• What you have to do
Transcribe the data exactly.

• Dataset excerpt
==============================

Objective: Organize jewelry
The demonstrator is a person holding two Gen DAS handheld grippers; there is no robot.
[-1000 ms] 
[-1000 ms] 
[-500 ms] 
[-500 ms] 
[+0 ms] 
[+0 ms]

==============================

• Task solution
Objective: Organize jewelry
The demonstrator is a person holding two Gen DAS handheld grippers; there is no robot.
[-1000 ms] 
[-1000 ms] 
[-500 ms] 
[-500 ms] 
[+0 ms] 
[+0 ms]

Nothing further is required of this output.